Technology for determining the location or position of devices that emit radio signals has the potential to provide a wide variety of location-specific applications. For example, in cellular telephone communication networks, the ability to locate a cellular telephone is a critical requirement of emergency (e911) responder systems. Such location systems employ location techniques, many of which are suitable for cellular telephone applications where location precision is not a requirement.
Radio location techniques for indoor radio applications, such as wireless local area networks (WLANs), require generally higher location precision. Some of these location technologies use time-of-arrival (TOA) or time-difference-of-arrival (TDOA) with respect to signals emitted by the device to be located. Other location technologies rely on receive signal strength or path loss between the device to be located and reference devices at known positions that receive the signal emitted by the device.

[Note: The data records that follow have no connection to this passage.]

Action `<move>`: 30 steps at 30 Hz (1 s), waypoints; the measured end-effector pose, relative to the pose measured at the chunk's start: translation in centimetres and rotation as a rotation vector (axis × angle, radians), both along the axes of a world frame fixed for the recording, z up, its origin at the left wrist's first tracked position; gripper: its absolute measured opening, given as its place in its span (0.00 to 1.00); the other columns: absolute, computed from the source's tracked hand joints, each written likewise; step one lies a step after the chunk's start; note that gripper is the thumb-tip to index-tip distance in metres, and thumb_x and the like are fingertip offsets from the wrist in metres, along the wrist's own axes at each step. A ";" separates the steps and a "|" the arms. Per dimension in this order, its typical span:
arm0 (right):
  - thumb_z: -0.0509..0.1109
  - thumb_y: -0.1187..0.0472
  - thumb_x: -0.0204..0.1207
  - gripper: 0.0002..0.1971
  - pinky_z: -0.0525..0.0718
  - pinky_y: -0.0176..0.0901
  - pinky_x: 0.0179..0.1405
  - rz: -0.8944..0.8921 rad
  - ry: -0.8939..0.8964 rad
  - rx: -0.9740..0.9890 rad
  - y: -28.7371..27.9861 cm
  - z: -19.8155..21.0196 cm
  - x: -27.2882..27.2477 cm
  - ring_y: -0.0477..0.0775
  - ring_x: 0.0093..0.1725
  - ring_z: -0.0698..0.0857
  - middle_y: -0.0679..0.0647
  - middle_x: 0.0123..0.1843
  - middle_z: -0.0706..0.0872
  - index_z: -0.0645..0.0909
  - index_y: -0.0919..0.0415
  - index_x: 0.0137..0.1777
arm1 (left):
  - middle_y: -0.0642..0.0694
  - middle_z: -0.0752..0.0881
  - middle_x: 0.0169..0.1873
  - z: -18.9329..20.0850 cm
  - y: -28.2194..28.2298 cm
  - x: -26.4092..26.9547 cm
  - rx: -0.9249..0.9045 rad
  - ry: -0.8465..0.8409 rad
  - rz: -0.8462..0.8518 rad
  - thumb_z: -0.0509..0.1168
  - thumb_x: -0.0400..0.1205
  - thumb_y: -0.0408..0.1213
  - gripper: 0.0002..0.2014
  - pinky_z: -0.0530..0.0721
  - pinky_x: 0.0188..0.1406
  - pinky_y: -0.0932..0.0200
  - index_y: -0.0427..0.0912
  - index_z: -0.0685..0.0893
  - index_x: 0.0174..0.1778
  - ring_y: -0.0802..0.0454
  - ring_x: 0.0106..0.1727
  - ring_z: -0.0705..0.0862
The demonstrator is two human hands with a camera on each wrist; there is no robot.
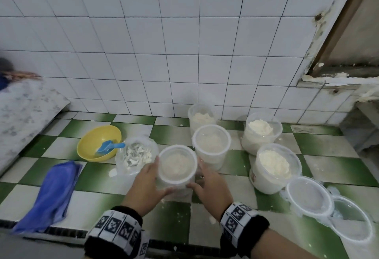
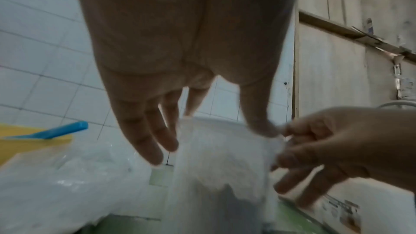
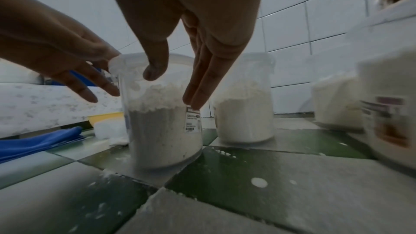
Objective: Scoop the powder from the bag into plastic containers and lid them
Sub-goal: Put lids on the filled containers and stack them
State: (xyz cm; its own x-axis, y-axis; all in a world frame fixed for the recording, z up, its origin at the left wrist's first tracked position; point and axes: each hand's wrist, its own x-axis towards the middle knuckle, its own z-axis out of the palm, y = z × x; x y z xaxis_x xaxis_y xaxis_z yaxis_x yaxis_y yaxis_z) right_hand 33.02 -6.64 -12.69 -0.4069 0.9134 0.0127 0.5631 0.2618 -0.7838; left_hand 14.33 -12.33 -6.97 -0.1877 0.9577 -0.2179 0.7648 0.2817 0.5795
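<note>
A clear round plastic container with a translucent lid (image 1: 176, 163), partly filled with white powder, stands on the green-and-white checkered tile counter (image 1: 223, 203) near its front edge. The left hand (image 1: 146, 185) flanks its left side and the right hand (image 1: 211, 189) its right side, fingers straight and spread. From the right wrist, the thumb and fingertips lie at the container's wall; whether they press it or sit just off it is unclear.

Just behind it to the right stands a second lidded clear container of powder (image 1: 211, 146), and a third, unlidded one (image 1: 202, 116) stands further back by the white tiled wall (image 1: 164, 43). To the right are two wider open tubs heaped with powder (image 1: 261, 131) (image 1: 274, 166), and near right lie two loose clear lids (image 1: 309, 196) (image 1: 351, 218).

Left of the held container sits a crumpled clear plastic bag (image 1: 136, 154), then a yellow plastic bowl (image 1: 99, 142) holding a blue plastic scoop (image 1: 109, 147). A blue cloth (image 1: 52, 195) lies at near left.
</note>
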 end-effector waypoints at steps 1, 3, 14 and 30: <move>0.75 0.49 0.72 0.41 0.83 0.44 0.62 -0.012 -0.026 0.014 0.2 0.1 -0.7 0.44 0.60 0.83 0.47 0.67 0.82 0.57 0.46 0.81 | 0.46 0.68 0.76 -0.4 0.4 -0.1 0.010 0.039 0.040 0.73 0.74 0.54 0.52 0.65 0.79 0.54 0.44 0.48 0.86 0.50 0.76 0.67; 0.74 0.50 0.73 0.42 0.82 0.45 0.63 -0.006 -0.043 0.010 0.5 0.5 -1.6 0.46 0.61 0.83 0.49 0.67 0.82 0.54 0.48 0.83 | 0.43 0.64 0.79 -0.9 1.1 -0.3 0.014 0.094 0.071 0.69 0.78 0.52 0.50 0.63 0.79 0.54 0.43 0.43 0.86 0.47 0.78 0.63; 0.67 0.56 0.79 0.11 0.76 0.33 0.34 -0.642 0.073 0.138 -0.6 4.1 10.7 0.43 0.33 0.81 0.47 0.34 0.84 0.81 0.51 0.60 | 0.40 0.61 0.81 -0.4 5.1 -0.9 -0.102 0.370 0.051 0.66 0.75 0.63 0.53 0.64 0.79 0.45 0.42 0.43 0.85 0.39 0.80 0.61; 0.60 0.69 0.79 0.23 0.71 0.17 0.26 -0.466 -0.011 -0.207 3.7 4.7 20.8 0.38 0.33 0.79 0.51 0.39 0.81 0.75 0.55 0.74 | 0.53 0.83 0.52 1.1 5.0 15.2 0.287 -0.234 -0.173 0.64 0.84 0.43 0.13 0.77 0.48 0.74 0.48 0.81 0.64 0.62 0.50 0.81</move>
State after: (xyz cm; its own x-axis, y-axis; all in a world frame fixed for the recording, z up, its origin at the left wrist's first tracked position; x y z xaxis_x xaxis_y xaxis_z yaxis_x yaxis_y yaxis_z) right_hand 53.86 -2.94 -7.97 0.0452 0.9809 -0.1894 0.5915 -0.1790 -0.7862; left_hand 29.53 -7.36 -5.91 0.0045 0.9989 0.0456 0.6251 -0.0384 0.7796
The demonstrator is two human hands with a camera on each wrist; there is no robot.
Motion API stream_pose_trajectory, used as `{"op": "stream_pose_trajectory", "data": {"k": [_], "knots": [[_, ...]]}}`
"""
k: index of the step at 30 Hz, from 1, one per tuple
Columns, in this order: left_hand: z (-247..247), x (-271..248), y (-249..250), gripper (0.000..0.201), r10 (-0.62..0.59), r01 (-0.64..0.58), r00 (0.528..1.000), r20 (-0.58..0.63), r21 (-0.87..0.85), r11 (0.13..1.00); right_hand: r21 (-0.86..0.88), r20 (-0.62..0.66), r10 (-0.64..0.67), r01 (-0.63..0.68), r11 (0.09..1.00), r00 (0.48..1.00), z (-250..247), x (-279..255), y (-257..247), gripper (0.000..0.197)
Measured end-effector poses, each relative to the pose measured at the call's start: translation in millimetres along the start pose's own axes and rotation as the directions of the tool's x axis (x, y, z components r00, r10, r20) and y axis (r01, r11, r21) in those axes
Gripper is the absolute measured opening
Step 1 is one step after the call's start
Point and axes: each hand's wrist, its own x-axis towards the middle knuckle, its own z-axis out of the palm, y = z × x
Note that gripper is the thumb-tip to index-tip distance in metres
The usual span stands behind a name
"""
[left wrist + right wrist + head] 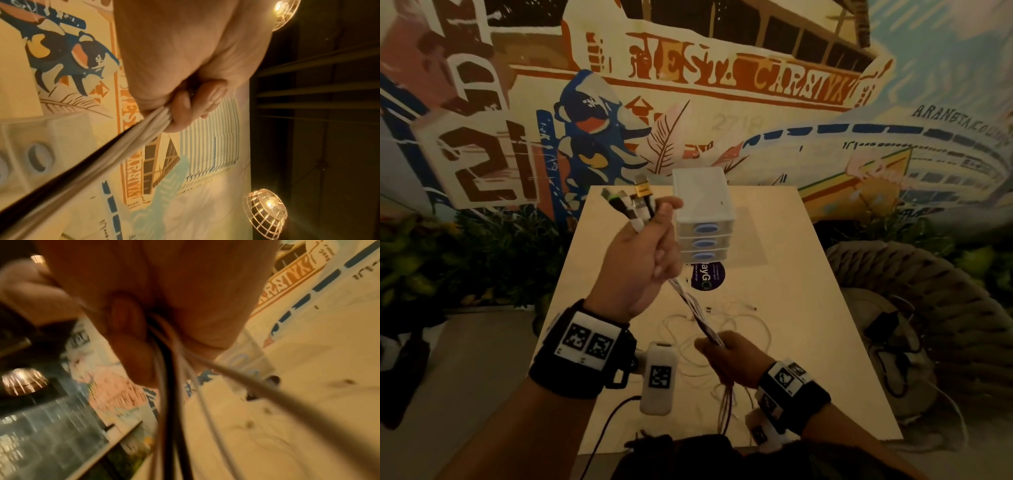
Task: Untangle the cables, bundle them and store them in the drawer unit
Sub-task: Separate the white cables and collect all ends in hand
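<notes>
Left hand point(635, 263) fingers point(183, 101) clamp the gathered cables point(697, 317) just below their connector ends point(630, 202), right hand point(732, 359) fingers point(133, 344), blurred, grip the same taut strands lower down, above thin white loops on the pale tabletop point(808, 274), before the translucent three-drawer unit point(703, 212).

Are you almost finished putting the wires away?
About halfway. Done: several cables are gathered side by side, their plugs sticking out above the left hand. In hand: the right hand holds the same bunch lower down, pulled straight between both hands. Left: thin white loops still lie on the table, nothing is coiled, and the drawer unit has all three drawers closed.
</notes>
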Motion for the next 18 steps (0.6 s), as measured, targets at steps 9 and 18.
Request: {"op": "stream_pose_trajectory", "data": {"k": [9, 18], "knots": [[-11.9, -1.3, 17.7, 0.041, -0.057, 0.058, 0.998, -0.028, 0.04, 0.998, -0.365, 0.161, 0.251, -0.178, 0.914, 0.955, -7.0, -38.3, 88.5, 0.048], [30.9, -20.1, -15.8, 0.044, -0.151, 0.112, 0.985, 0.082, 0.357, 0.927, -0.336, -0.24, -0.558, 0.471, 0.816, 0.794, -105.6, -72.1, -109.3, 0.079]]}}
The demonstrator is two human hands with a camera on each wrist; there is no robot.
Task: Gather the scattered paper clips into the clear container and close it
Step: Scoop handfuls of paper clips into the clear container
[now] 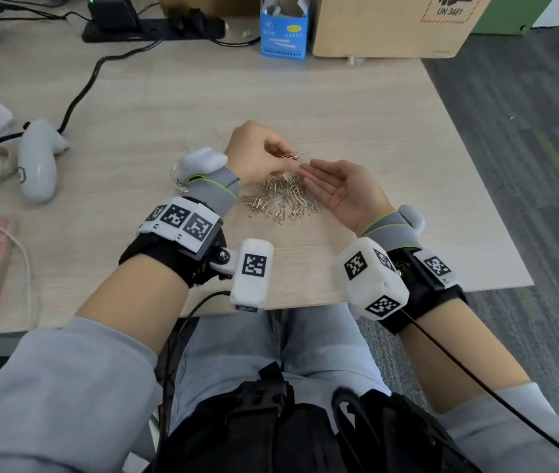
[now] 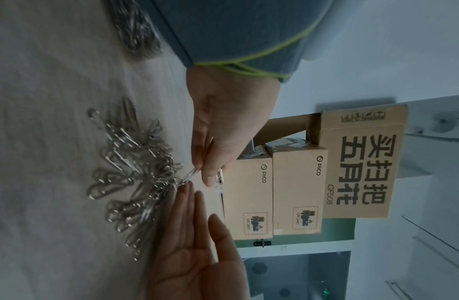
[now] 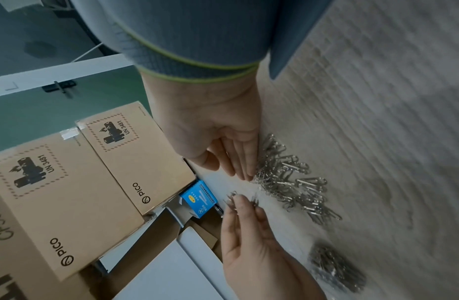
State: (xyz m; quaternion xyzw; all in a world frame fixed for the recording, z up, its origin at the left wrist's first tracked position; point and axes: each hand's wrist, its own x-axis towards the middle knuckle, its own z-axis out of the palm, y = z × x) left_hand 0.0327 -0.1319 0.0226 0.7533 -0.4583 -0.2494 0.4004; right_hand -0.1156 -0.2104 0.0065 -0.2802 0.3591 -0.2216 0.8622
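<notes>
A heap of silver paper clips point(image 1: 281, 199) lies on the wooden table point(image 1: 390, 138) between my hands. My left hand point(image 1: 283, 158) hovers over the heap's far side and pinches a few paper clips point(image 1: 294, 154) between thumb and fingers; the left wrist view shows this pinch point(image 2: 192, 175). My right hand point(image 1: 315, 170) is open beside the heap, palm turned up and fingers straight, with its fingertips point(image 3: 249, 176) at the heap's edge. The clear container point(image 1: 180, 177) stands behind my left wrist, mostly hidden, and clips show inside it point(image 3: 336, 268).
A white controller point(image 1: 39, 162) and cables lie at the left. At the back stand a blue carton point(image 1: 283, 30), a cardboard box point(image 1: 390, 25) and a black power strip point(image 1: 148, 29). The table's right edge point(image 1: 476, 172) drops to grey carpet.
</notes>
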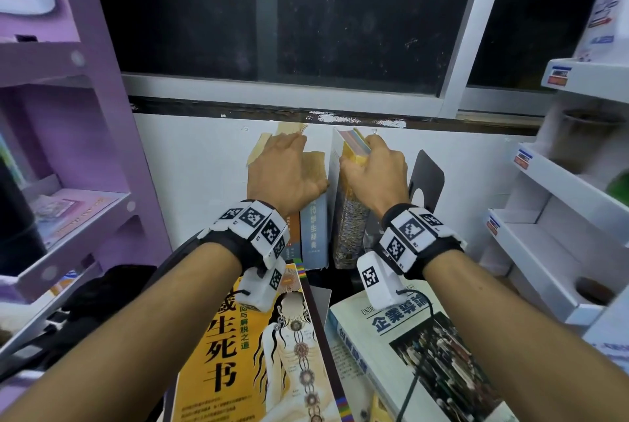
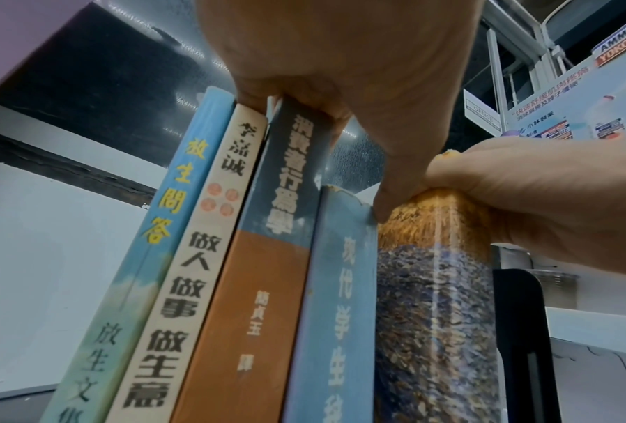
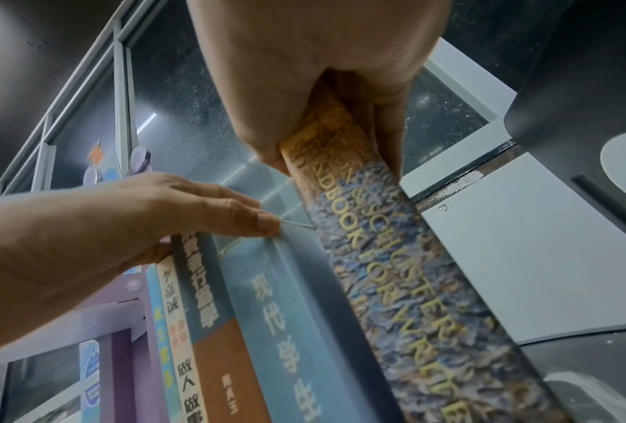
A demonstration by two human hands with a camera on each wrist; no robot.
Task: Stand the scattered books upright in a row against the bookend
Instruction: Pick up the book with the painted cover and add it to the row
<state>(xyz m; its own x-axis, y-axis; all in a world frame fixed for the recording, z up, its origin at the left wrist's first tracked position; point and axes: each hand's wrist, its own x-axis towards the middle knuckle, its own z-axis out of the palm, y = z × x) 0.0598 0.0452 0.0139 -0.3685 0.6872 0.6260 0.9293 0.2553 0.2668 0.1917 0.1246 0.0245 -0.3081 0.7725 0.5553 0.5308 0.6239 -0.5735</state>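
Observation:
Several books stand upright in a row; the rightmost is a blue dictionary (image 1: 315,234) (image 2: 340,314). My left hand (image 1: 289,166) lies over the tops of these books, thumb on the dictionary's top edge. My right hand (image 1: 367,163) grips the top of a thick speckled-spine book (image 1: 350,227) (image 3: 413,286), standing nearly upright just right of the dictionary with a narrow gap between them. The black bookend (image 1: 427,176) (image 2: 518,329) stands a little to the right of that book. An orange-covered book (image 1: 258,353) and a white book (image 1: 408,336) lie flat in front.
A purple shelf unit (image 1: 85,183) stands close on the left and a white tiered rack (image 1: 561,217) on the right. A white wall and a dark window (image 1: 272,13) are right behind the row. Black gear (image 1: 102,302) lies at the left front.

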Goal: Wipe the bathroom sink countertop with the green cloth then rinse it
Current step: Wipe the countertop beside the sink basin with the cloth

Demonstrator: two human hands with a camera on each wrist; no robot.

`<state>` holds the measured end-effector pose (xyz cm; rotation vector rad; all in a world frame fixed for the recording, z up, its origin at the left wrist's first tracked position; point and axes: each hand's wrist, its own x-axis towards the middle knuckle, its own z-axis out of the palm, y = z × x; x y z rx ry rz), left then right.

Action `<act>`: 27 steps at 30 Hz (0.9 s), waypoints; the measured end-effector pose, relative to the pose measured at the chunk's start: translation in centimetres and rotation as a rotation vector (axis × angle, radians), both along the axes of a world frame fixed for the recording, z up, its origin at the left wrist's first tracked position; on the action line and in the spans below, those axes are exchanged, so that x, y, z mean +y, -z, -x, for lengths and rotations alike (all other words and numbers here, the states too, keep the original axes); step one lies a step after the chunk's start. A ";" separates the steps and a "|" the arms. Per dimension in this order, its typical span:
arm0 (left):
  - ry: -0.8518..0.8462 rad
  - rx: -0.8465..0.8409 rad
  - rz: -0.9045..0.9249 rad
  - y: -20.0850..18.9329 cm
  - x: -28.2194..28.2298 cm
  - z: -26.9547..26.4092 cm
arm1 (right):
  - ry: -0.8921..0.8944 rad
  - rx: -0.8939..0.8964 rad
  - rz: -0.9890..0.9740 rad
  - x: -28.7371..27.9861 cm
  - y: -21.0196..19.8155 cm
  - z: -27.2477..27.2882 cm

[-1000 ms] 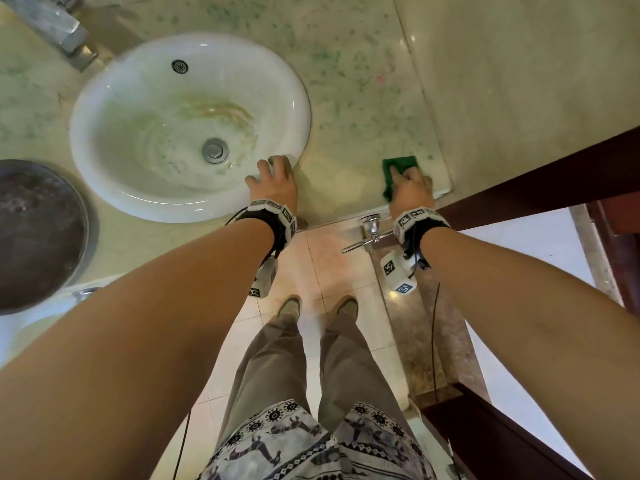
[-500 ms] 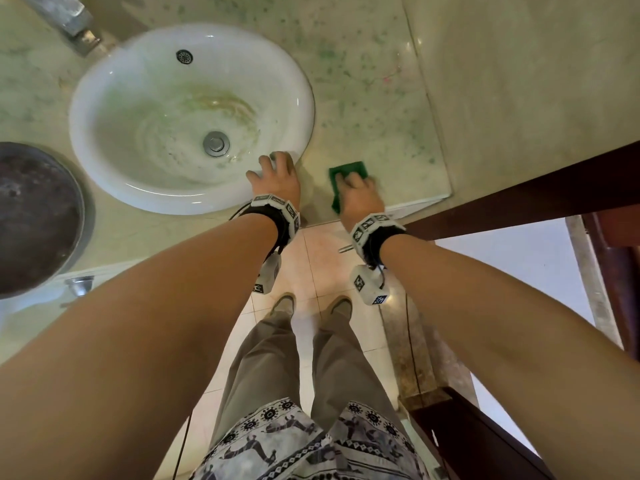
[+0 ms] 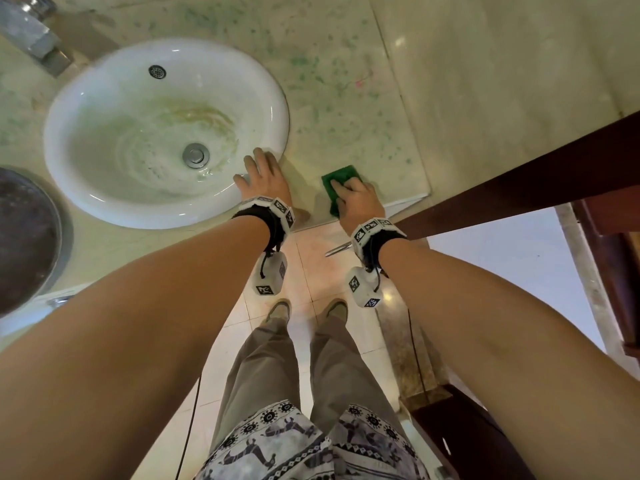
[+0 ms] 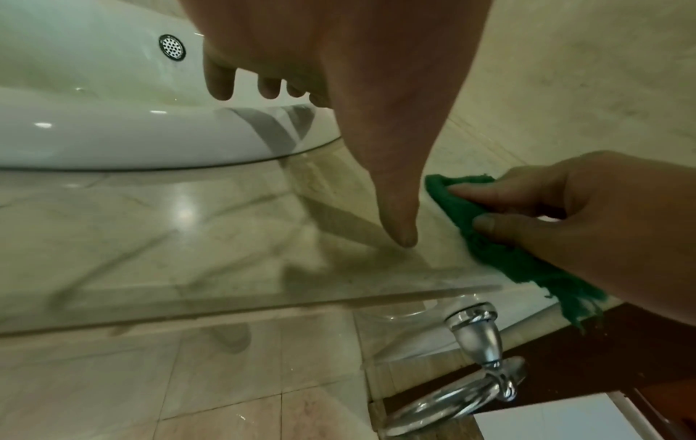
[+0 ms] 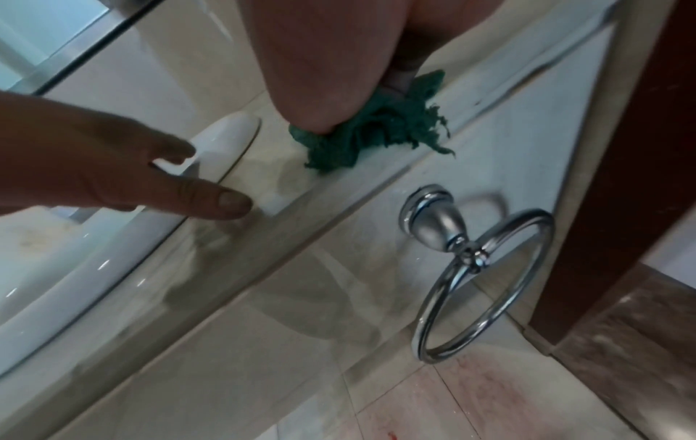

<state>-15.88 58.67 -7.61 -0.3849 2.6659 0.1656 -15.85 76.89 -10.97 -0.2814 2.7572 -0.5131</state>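
I press my right hand (image 3: 358,199) flat on the green cloth (image 3: 337,180), thumb pinching its edge, for scrubbing pressure; my spread left hand (image 3: 265,178) braces on the sink (image 3: 104,209) rim.

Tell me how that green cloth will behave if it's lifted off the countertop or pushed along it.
The green cloth is probably floppy: it lies bunched in folds under the right hand, with frayed threads trailing at its edge. It likely weighs little, being thin where it shows. Pushed, it should slide easily, since the countertop looks glossy, though it may bunch up rather than stay flat.
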 end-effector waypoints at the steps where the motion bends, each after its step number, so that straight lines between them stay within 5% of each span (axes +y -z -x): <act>1: 0.003 0.030 -0.027 -0.1 0.2 0.3 | 0.042 0.003 -0.001 0.8 -0.1 0.2; 15: 0.110 -0.035 0.264 0.0 1.5 1.2 | 0.558 -0.005 -0.221 7.3 -0.5 3.3; 20: 0.137 -0.064 0.291 -0.1 1.4 1.2 | 0.530 -0.030 -0.363 6.1 -0.4 5.1; 27: 0.102 -0.082 0.253 -0.7 1.7 1.2 | 0.382 -0.091 -0.326 4.8 -1.1 10.2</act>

There is room for improving the accuracy and reliability of location systems that use path loss information to determine the location of a device that emits radio signals detected by other devices at known positions. In particular, some receive signal strength location techniques heretofore known require laborious user assisted calibration of the system by physically walking a transmitter throughout the entire area of interest. Other techniques require numerous transmitter devices placed at known positions in order to assist in calibrating the system. This increases the cost of the system. Furthermore, some systems require imported coverage maps that require a user to manually import information about a space of interest using a software tool that requires the user to trace over a floor plan with a mouse, and to add to that data information describing walls, obstructions, etc.